◆ ABOUT THIS TASK
Using the listing below, report each line holding the string "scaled".
* * *
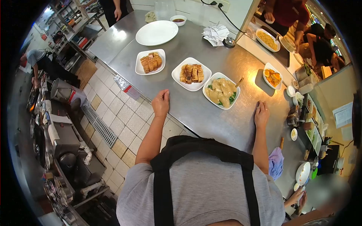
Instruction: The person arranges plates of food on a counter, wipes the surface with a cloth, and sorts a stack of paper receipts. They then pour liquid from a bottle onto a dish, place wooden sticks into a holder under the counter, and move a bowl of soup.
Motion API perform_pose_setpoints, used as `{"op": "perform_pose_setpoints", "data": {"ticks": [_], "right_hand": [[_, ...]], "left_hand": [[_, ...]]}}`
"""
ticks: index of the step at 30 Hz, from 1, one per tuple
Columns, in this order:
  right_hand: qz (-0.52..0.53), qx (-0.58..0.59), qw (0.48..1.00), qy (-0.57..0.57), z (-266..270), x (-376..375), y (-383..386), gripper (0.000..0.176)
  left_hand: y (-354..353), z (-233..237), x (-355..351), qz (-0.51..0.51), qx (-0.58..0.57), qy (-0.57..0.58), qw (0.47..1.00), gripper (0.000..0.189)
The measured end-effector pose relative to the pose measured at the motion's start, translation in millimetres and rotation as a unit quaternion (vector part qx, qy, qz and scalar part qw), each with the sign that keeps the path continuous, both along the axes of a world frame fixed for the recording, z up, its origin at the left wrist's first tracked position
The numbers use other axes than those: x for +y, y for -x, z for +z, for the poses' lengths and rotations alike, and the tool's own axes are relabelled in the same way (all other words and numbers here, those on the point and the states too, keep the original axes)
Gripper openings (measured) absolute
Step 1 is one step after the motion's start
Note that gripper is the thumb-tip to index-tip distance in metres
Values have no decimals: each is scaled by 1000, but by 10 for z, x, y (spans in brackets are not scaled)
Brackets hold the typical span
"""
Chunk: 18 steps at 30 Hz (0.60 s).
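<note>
My left hand [161, 101] is closed at the near edge of the steel table, its fingers curled with nothing visible in them. Beyond it are two square white dishes of browned, sliced food: the left dish [150, 62] and the middle dish [191, 74]. My right hand [262, 113] rests on the steel surface, fingers stretched forward and holding nothing. Left of that hand stands a white dish [221, 91] of pale sauced slices over greens, a utensil handle leaning at its rim. Farther off, an oval dish [272, 76] holds orange food.
A large white plate [157, 33], a bowl of dark sauce [178, 20] and crumpled papers [215, 34] lie toward the back. A purple cloth [276, 163] is at right, near condiment trays [313, 124]. Other people work left, behind the pass and at lower right.
</note>
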State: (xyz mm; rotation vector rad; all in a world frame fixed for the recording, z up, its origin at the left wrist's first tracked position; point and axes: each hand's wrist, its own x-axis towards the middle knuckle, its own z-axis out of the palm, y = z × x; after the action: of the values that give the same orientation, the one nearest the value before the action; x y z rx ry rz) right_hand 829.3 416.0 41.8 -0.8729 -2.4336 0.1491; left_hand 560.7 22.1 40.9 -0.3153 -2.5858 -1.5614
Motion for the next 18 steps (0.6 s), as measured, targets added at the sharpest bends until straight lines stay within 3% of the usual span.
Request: {"op": "perform_pose_setpoints", "data": {"ticks": [3, 6, 10, 11, 12, 13, 15, 17, 18], "right_hand": [[-137, -70, 987, -52, -9, -64, 34, 37], [-159, -93, 983, -6, 46, -81, 57, 43], [-176, -116, 977, -26, -56, 17, 20, 43], [-183, -110, 977, -14, -46, -6, 30, 43], [-182, -109, 977, -6, 29, -35, 58, 42], [-182, -114, 977, 6, 75, -90, 40, 42], [-170, -84, 982, 18, 27, -58, 19, 42], [-182, -64, 981, -1, 29, -81, 20, 41], [-183, -62, 981, -10, 37, -104, 18, 40]], "left_hand": [[57, 5, -17, -26, 57, 81, 995, 24], [114, 45, -22, -63, 103, 139, 983, 33], [240, 9, -18, -98, 81, 75, 989, 42], [317, -77, 1, -89, 80, 8, 993, 42], [354, 1, 20, -71, 43, -1, 997, 35], [381, -7, 42, -87, -17, -112, 990, 21], [720, -361, 58, -114, 209, -90, 967, 9], [538, 64, 131, -118, -21, -214, 969, 9], [571, 62, 155, -121, -31, -209, 970, 10]]}}
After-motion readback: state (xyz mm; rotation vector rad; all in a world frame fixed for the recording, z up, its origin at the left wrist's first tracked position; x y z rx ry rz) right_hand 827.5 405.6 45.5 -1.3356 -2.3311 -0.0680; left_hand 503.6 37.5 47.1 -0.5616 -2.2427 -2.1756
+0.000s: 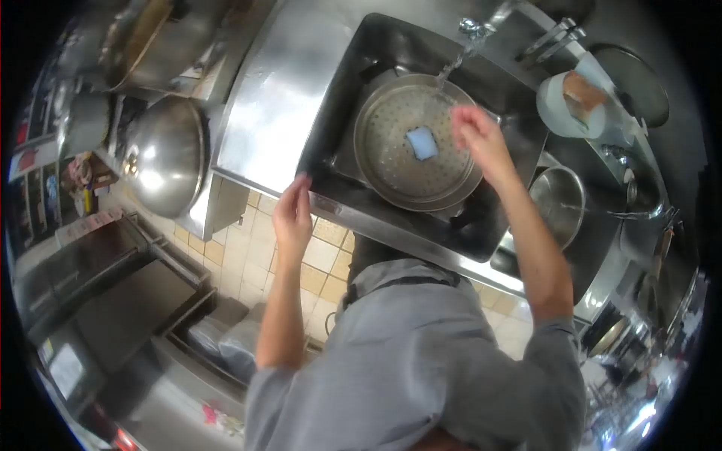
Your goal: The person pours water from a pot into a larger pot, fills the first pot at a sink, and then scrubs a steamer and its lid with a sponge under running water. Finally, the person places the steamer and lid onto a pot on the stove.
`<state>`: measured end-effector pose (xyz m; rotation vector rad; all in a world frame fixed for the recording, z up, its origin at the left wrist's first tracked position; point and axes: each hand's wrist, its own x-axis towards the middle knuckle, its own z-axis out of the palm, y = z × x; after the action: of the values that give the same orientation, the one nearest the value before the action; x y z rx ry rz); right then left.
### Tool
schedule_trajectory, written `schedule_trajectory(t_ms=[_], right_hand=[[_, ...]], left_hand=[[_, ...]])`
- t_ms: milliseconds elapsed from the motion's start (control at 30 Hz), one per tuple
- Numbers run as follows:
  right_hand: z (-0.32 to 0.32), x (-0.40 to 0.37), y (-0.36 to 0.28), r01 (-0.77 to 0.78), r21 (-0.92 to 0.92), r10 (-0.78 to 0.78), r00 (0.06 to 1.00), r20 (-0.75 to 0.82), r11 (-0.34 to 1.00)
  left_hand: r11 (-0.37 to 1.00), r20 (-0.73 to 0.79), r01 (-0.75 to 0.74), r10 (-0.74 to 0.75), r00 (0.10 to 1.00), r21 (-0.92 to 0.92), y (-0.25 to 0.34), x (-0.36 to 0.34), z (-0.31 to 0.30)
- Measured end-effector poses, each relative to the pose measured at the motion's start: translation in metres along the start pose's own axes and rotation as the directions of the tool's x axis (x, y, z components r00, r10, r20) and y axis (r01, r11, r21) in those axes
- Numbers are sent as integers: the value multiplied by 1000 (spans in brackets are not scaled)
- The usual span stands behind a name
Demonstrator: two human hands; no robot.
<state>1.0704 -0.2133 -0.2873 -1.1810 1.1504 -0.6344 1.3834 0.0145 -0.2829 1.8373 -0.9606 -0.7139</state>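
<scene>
In the sink (331, 120) sits a round metal steamer pan (368, 169) with rows of holes across its bottom. A light blue sponge (422, 143) lies inside it, near the middle. Water runs from the faucet (472, 28) toward the pan's far side. My right hand (481, 143) is over the pan's right rim, beside the stream, fingers loosely bent with nothing visible in them. At the sink's front left edge, my left hand (292, 214) is raised with its fingers stretched out, holding nothing.
Right of the sink are a metal pot (556, 207) and a whitish container (553, 105) with a brown item in it. A large metal bowl (169, 158) stands at the left. Steel counter (282, 83) adjoins the sink, and tiled floor (320, 255) shows below.
</scene>
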Motion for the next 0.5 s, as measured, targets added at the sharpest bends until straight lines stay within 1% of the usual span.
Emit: schedule_trajectory(t_ms=[33, 67, 133, 167, 200, 233, 267, 300, 333, 367, 400, 433, 467, 500], right_hand=[[11, 20, -8, 13, -1, -13, 1000, -23, 1000], [21, 41, -16, -13, -8, 13, 999, -34, 1000], [36, 80, -33, 19, -19, -21, 989, -145, 1000], [39, 100, -38, 0, -16, -3, 987, -163, 1000], [41, 117, -41, 45, 64, -31, 978, -208, 997], [44, 129, -41, 95, 141, -56, 965, -257, 985], [46, 137, -41, 76, 146, -34, 961, -274, 986], [46, 143, -41, 87, 157, -44, 965, -259, 984], [47, 148, -38, 98, 165, -57, 969, -241, 981], [46, 153, -35, 92, 160, -50, 967, -248, 983], [47, 155, -32, 64, 85, -41, 966, -256, 994], [51, 156, -27, 34, 13, -29, 965, -260, 999], [55, 158, -16, 31, 12, -27, 967, -255, 999], [59, 158, 3, -28, -29, 19, 961, -276, 999]], left_hand=[[998, 73, -45, 41, 996, 47, -2, 37, 6], [994, 121, -60, 49, 991, 87, -9, 71, 16], [991, 207, -31, 3, 978, 130, 0, 122, 44], [997, 235, -36, 20, 972, 63, -10, 143, 63], [999, 264, -34, 33, 964, -1, -22, 158, 81], [1000, 290, -24, 21, 957, 5, -31, 167, 99], [992, 317, -49, 9, 948, 120, -40, 173, 117], [970, 340, -79, -4, 940, 229, -49, 177, 133], [971, 357, -71, -15, 934, 227, -68, 179, 149], [978, 304, -57, -6, 953, 199, -93, 180, 165], [984, 245, -44, 1, 970, 172, -115, 179, 178], [984, 247, -37, -7, 969, 173, -133, 175, 186], [969, 240, 43, -103, 965, 243, -146, 174, 192], [944, 225, 121, -195, 955, 308, -159, 174, 199]])
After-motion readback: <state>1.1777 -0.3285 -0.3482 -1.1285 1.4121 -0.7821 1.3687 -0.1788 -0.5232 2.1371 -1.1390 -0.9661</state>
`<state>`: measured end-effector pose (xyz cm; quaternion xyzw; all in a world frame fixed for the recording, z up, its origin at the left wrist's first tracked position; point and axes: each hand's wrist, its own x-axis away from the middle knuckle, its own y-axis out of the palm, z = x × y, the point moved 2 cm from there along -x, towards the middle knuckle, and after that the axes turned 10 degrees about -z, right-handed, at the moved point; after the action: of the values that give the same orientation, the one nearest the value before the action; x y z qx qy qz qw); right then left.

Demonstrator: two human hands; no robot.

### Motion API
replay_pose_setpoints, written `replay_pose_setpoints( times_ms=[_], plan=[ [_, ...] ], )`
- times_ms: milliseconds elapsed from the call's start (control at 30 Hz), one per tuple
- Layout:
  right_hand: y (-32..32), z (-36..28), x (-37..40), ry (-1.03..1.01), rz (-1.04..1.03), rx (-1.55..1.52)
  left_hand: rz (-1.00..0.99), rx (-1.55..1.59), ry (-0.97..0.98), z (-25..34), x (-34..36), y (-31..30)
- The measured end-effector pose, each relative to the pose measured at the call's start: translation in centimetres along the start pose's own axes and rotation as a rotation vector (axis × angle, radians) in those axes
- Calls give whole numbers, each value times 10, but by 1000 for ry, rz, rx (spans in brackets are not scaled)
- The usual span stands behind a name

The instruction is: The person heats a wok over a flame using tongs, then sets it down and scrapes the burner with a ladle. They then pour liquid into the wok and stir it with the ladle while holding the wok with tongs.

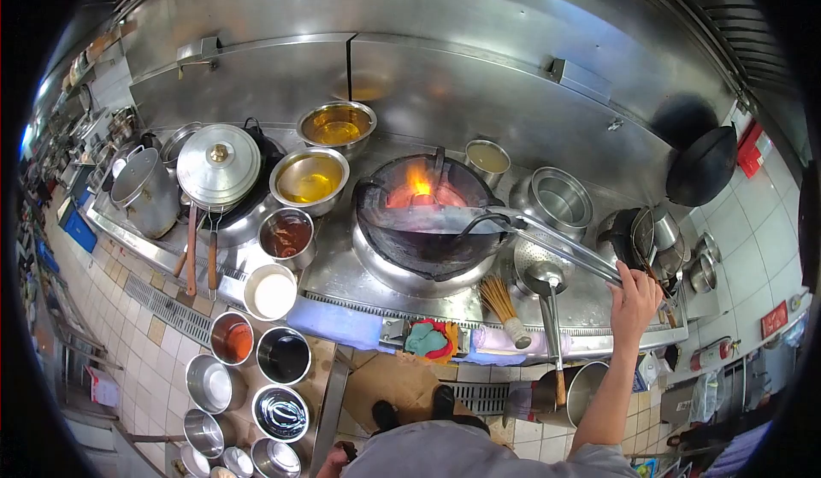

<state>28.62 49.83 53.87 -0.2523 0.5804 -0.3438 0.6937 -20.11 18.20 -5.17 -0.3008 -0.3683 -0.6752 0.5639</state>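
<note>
My right hand [634,300] is closed round the end of long metal tongs [564,245] at the right of the stove. The tongs reach left to the rim of a black wok [462,220], which sits tilted over the burner. Orange flame [419,180] shows behind its near part. Low at the bottom, my left hand [339,456] is partly visible beside my body, with its fingers curled near something dark that I cannot make out. A bamboo brush [503,307] and a ladle [547,294] lie on the steel counter between the wok and my right hand.
Two bowls of yellow oil [310,179] and a lidded pot [219,166] stand left of the wok. Several sauce containers [284,356] are at the lower left. A steel pot [560,197] stands behind the tongs. Another black wok [703,170] hangs at the right wall.
</note>
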Motion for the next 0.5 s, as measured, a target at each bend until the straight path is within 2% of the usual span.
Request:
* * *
◆ WRITTEN SOLUTION
Values have no decimals: each is scaled by 1000, but by 10 for z, x, y (spans in brackets are not scaled)
- Numbers are sent as integers: the value multiplied by 1000 (spans in brackets are not scaled)
- Calls give whole numbers, each value times 10, but by 1000 for ry, rz, rx (spans in brackets are not scaled)

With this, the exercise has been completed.